Now putting the initiation aside, let's say she's in the mood. Every women, just like every men; has their buttons. My wife for example responds well to aggression, others may prefer a gentler approach. You have to be in tune with her body language and how she reacts, it gets easier with time, follow your instincts. Women, unlike men (sorry), tend to be a bit more cryptic, and expect you to understand them. Everytime the missus plays the silent game I know full well what she's pissed at because it's so darn obvious.
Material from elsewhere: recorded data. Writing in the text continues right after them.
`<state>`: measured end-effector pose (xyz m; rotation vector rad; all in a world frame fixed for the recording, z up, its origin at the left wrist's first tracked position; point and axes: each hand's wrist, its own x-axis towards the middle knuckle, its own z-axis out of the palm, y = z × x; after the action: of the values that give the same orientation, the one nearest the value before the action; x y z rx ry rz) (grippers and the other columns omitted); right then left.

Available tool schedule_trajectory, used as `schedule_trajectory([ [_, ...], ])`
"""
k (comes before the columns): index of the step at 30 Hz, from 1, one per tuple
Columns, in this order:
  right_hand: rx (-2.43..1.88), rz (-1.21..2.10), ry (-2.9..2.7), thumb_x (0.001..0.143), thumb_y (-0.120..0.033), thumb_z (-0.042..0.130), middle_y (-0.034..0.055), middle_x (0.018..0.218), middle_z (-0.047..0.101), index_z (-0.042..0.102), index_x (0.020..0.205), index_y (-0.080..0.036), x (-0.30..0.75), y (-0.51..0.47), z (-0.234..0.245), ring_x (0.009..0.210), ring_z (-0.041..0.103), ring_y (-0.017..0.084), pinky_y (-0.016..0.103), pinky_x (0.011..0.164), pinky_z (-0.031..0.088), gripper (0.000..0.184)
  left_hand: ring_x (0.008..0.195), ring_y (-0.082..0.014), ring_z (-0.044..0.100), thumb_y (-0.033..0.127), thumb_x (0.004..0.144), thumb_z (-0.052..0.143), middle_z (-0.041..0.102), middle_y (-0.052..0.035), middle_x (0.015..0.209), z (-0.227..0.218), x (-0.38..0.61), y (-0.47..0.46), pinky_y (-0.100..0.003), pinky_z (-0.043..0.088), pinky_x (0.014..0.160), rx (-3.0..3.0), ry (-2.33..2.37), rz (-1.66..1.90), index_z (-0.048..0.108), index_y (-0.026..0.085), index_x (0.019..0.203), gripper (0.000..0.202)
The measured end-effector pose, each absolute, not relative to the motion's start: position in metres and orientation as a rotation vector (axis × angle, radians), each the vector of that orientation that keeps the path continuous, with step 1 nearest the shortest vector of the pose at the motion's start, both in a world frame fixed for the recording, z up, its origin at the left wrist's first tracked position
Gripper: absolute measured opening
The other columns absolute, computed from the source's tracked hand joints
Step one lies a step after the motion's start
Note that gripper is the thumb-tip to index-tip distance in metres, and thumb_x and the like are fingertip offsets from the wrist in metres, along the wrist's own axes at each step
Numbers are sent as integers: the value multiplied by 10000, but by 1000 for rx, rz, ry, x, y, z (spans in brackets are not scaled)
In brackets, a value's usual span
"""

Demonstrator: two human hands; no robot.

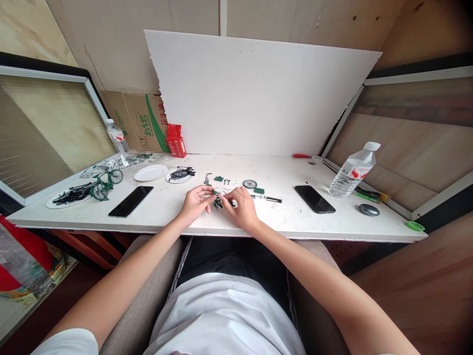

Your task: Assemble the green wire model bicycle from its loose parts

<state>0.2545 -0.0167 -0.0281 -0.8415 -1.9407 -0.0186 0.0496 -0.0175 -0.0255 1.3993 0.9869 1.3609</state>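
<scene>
Just above the front edge of the white table, a small green model bicycle frame [217, 202] is pinched between my fingertips. My left hand [195, 203] grips it from the left, thumb and index finger closed. From the other side my right hand [242, 207] presses thumb and fingers against it, hiding part of it. Behind my hands lie a spoked model wheel [250, 184], a flat green piece [259, 191], another small green part [219, 178] and small silvery parts [207, 179]. A thin black-tipped stick [272, 199] is to the right.
On the left are a finished-looking green model bicycle [105, 183], plates of black parts [74, 195] [181, 173], a bare white plate [151, 172] and a phone [131, 201]. To the right are another phone [315, 198], a water bottle [354, 170] and a mouse [369, 210].
</scene>
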Motion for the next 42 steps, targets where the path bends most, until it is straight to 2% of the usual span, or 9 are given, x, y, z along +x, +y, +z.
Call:
schedule_trajectory([
  [11,-867,-111,-1946,1081,-407,564,62,772,640,676,868,-228,254,-18,-29,783,540,229,380,728,448,300,471,-82,596,493,763,907,783,-182,1179,-26,48,-17,-230,393,445,1415,980,1304,698,152,1107,528],
  [20,-903,-204,-1953,1079,-395,573,69,779,641,666,863,-229,253,-19,-29,789,546,234,377,711,423,288,471,-91,613,493,768,904,782,-184,1163,-25,49,-18,-235,406,446,1426,969,1307,686,145,1094,525],
  [29,-912,-230,-1949,1080,-394,570,75,776,637,664,859,-228,251,-22,-28,790,552,237,380,695,408,292,488,-81,600,458,759,916,776,-147,1105,-27,49,-17,-266,505,516,1423,951,1331,695,144,1081,501],
  [42,-900,-117,-1949,1073,-408,556,67,783,647,669,863,-226,248,-27,-32,774,577,215,363,650,422,300,483,-64,557,439,763,914,751,-107,1042,-31,47,-14,-248,481,506,1439,938,1342,700,147,1070,474],
])
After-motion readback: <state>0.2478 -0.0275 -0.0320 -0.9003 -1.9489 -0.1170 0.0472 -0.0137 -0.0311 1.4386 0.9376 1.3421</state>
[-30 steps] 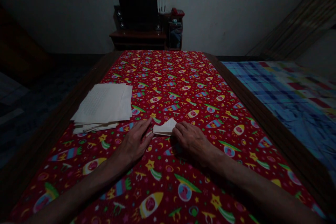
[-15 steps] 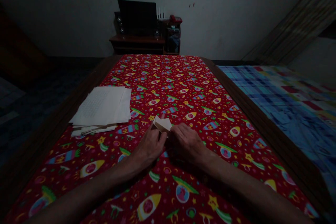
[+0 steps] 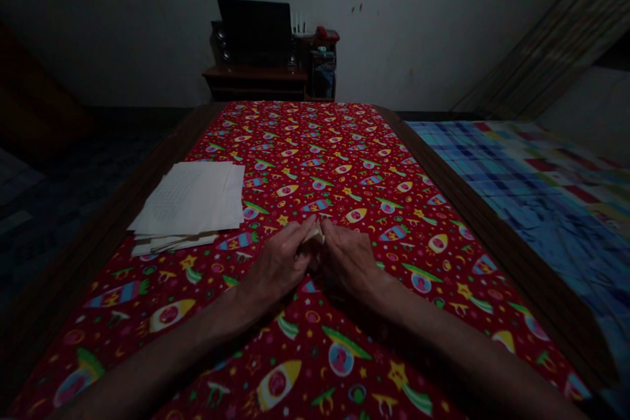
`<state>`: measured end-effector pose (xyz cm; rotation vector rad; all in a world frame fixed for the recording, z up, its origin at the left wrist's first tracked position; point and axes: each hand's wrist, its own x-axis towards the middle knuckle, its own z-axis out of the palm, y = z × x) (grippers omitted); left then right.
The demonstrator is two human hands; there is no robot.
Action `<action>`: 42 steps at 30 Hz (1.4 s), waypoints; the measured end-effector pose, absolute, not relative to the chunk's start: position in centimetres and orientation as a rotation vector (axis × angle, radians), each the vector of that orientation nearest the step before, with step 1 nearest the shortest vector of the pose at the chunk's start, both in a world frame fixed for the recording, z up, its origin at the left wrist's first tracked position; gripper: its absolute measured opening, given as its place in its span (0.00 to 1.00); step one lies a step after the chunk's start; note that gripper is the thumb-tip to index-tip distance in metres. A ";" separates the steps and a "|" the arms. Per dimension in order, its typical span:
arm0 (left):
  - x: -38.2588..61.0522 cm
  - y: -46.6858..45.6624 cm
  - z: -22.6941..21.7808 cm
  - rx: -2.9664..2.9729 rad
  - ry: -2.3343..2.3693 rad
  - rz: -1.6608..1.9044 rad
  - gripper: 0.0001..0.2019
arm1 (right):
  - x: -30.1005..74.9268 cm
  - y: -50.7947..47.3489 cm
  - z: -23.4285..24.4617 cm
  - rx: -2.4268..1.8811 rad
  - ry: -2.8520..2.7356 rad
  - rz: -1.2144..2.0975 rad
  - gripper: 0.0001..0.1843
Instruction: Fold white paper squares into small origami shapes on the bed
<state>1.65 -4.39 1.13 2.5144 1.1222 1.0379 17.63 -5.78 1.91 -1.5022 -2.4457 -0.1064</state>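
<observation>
Between my two hands is a small folded piece of paper [image 3: 316, 235], pale and mostly covered by fingers. My left hand [image 3: 279, 261] is closed on its left side, thumb and fingertips pinching it. My right hand [image 3: 348, 257] pinches the other side, its fingers curled and touching those of the left. Both hands are just above the red patterned cloth [image 3: 275, 335]; whether they rest on it I cannot tell. To the left of them lies a stack of paper sheets [image 3: 197, 193], the top one covered with writing.
The cloth covers a long surface with dark brown edges [image 3: 457, 203]. Beyond its far end stand a small desk [image 3: 256, 75] with a black screen [image 3: 254, 26], speakers and a red telephone [image 3: 327, 33]. A blue checked sheet [image 3: 497, 190] spreads on the right.
My hands have drawn together around the folded paper and turned it, so less of it shows. The paper stack lies as before; the view has shifted slightly.
</observation>
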 end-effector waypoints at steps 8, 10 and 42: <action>1.6 -3.9 1.0 2.441 1.122 1.055 0.23 | 18.6 -5.2 1.4 -1.420 -2.381 0.050 0.13; 1.1 -3.6 0.8 2.457 1.144 1.037 0.23 | 19.0 -5.2 1.3 -1.443 -2.325 0.098 0.13; -0.9 -3.7 -0.3 2.679 1.082 0.526 0.21 | 20.6 -6.0 -0.7 -1.276 -2.477 -0.103 0.08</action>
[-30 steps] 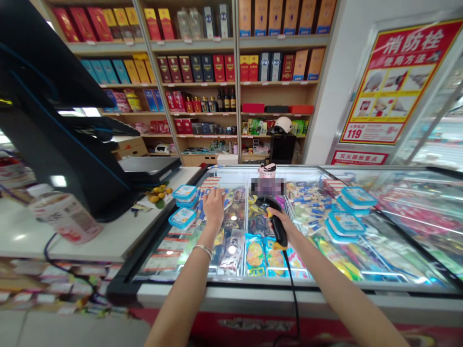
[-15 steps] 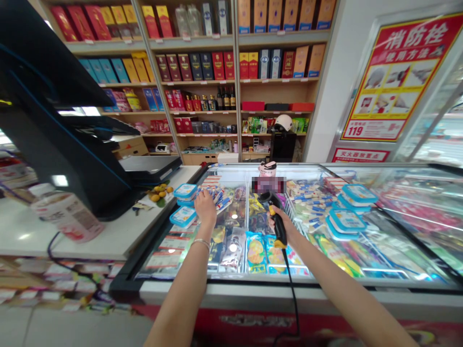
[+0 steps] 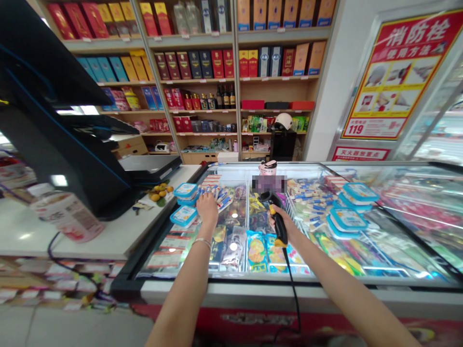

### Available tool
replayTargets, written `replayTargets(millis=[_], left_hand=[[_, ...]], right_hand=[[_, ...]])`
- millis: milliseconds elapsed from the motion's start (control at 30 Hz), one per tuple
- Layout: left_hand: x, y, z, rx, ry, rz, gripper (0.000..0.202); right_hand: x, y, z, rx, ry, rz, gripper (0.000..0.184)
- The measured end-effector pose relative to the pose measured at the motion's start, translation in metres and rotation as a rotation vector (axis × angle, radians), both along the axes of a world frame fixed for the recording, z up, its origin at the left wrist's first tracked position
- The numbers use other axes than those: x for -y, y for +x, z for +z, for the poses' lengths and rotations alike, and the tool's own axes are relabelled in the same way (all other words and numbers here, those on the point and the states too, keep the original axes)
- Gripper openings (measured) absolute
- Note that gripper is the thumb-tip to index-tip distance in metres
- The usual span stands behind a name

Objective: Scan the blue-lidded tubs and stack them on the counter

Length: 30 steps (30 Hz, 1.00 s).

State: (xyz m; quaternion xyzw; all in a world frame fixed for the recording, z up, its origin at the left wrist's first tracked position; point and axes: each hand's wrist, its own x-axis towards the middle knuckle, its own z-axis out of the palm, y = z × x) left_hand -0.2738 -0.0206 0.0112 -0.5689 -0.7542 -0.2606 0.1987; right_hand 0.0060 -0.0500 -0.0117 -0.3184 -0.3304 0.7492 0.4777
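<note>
Right hand (image 3: 287,222) wrapped round a black-and-yellow scanner (image 3: 279,232), nose pointing to the far side, held over the middle of the freezer (image 3: 253,290). Left hand (image 3: 207,208) at the small packets (image 3: 225,202) on the left, just beside blue-lidded tubs (image 3: 183,216); cannot tell whether it grips one.

Wooden shelving (image 3: 277,89) is spanning the rear, holding rows of boxes (image 3: 196,65). White wall (image 3: 333,96), right, is carrying a red-and-yellow poster (image 3: 401,79). Grey tiled floor (image 3: 83,327) is showing lower left.
</note>
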Motion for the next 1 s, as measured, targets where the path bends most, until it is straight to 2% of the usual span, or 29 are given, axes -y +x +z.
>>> replayTargets(millis=[167, 400, 467, 567, 667, 767, 833, 900, 1000], left_hand=[[0.0, 0.0, 0.001, 0.034, 0.017, -0.014, 0.035], [0.0, 0.0, 0.001, -0.017, 0.006, 0.004, 0.034], [0.0, -0.002, 0.001, -0.019, 0.014, -0.006, 0.035], [0.003, -0.004, 0.004, -0.013, 0.05, -0.016, 0.035], [0.006, 0.002, 0.013, -0.012, 0.138, -0.045, 0.034], [0.01, 0.025, 0.025, -0.011, 0.239, -0.188, 0.036], [0.012, 0.055, 0.033, -0.005, 0.242, -0.344, 0.038], [0.016, 0.094, 0.036, 0.012, 0.168, -0.516, 0.039], [0.024, 0.158, 0.032, 0.119, 0.011, -0.757, 0.03]], right_hand=[[0.001, 0.0, 0.002, 0.027, 0.005, 0.002, 0.036], [0.005, -0.006, 0.007, -0.013, 0.055, -0.078, 0.038], [0.008, -0.007, 0.015, 0.015, 0.073, -0.099, 0.037], [0.018, 0.002, 0.037, 0.025, 0.139, -0.204, 0.037], [0.039, 0.034, 0.063, -0.029, 0.278, -0.347, 0.04], [0.069, 0.087, 0.075, -0.052, 0.402, -0.489, 0.039], [0.087, 0.127, 0.073, -0.057, 0.425, -0.594, 0.037], [0.1, 0.165, 0.065, -0.046, 0.418, -0.712, 0.035], [0.104, 0.214, 0.051, -0.065, 0.388, -0.928, 0.033]])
(WARNING: Graphic material ahead)

Now buttons aside, let's go to oral. ARGH... can't believe I'm sharing all this... OK, this is something that has always worked, with my wife, and with other women in the past, it gets them crazy. Without going into too much detail without making me go red... you have to show an utmost lust for that incomparable beauty between those lovely legs. But don't indulge her so soon, I love to stroke her thighs, tease her with my words and body, and even though I've seen it a thousand times x a thousand, I express to her how beautiful and tempting it is to... yeah, and how much I want to... (but no, I won't, I go around until she can't take it anymore and chokes me by wrapping her darn legs around my head and pulling me in)

Hell I tried my best without going too graphic. Ok, now I'm already red, but going into the "main course"... just as I mentioned to the ladies the positions have to flow, it has to flow with you as well. Don't ask, just do (lesson 101 repeats itself). You are in charge, make it so, and even if she likes to play "who is superior officer", play it harder then her. Time your thrusts with her, for mutual satisfaction. And vary it... ARGH I HATE GOING INTO DETAILS... but yeah, don't always go in deep and slow, go fast and shallow before fast and deep. You know what I mean. Talk to her too, tease her, keep flirting.

Anyways I'm a young man, I still somewhat feel discouraged about sharing such things with more mature and experienced men... but if my youthful advice can help, then... yay...

Hell I can't believe I wrote this


----------



## RandomDude (Dec 18, 2010)

Thanks... still a bit red lol
I want to help but I'm so young, dumb and full of... yeah. :rofl:
Actually, no, my "yeah" is emptied out forcefully so I no longer think with my little soldiers lol

But on a serious note, I have to admit that my wife brought in new sets of buttons, new sets of switches. Empathy and instincts goes a long way. Communication, as well as showing her how much you desire and love all of her, goes a long way.


----------



## Enchantment (May 11, 2011)

Age doesn't necessary denote wisdom. 

I think you've got it figured out RandomDude.

Best wishes.


----------



## SimplyAmorous (Nov 25, 2009)

RandomDude said:


> I want to help but I'm so young, dumb and full of... yeah. :rofl:


But you young MEN have all that raging LUST going on, you are feeling it so you can express it all very well. Desire... and how to use it- effectively to turn your women on.... not that yours needs any turning on though! 

I like what you say, it's all gooooood! In our past (obviously much has changed)... My husband was always too quiet under the sheets- I might have FELT his desire but he never used the verbal flirting along with it....looking back, I really feel had he done some of that, it would have helped shake me out of being so embarrassed of my body, wanting to be covered up/ lights out, my mind was also thinking "distateful things" while he was under the sheets going down on me. 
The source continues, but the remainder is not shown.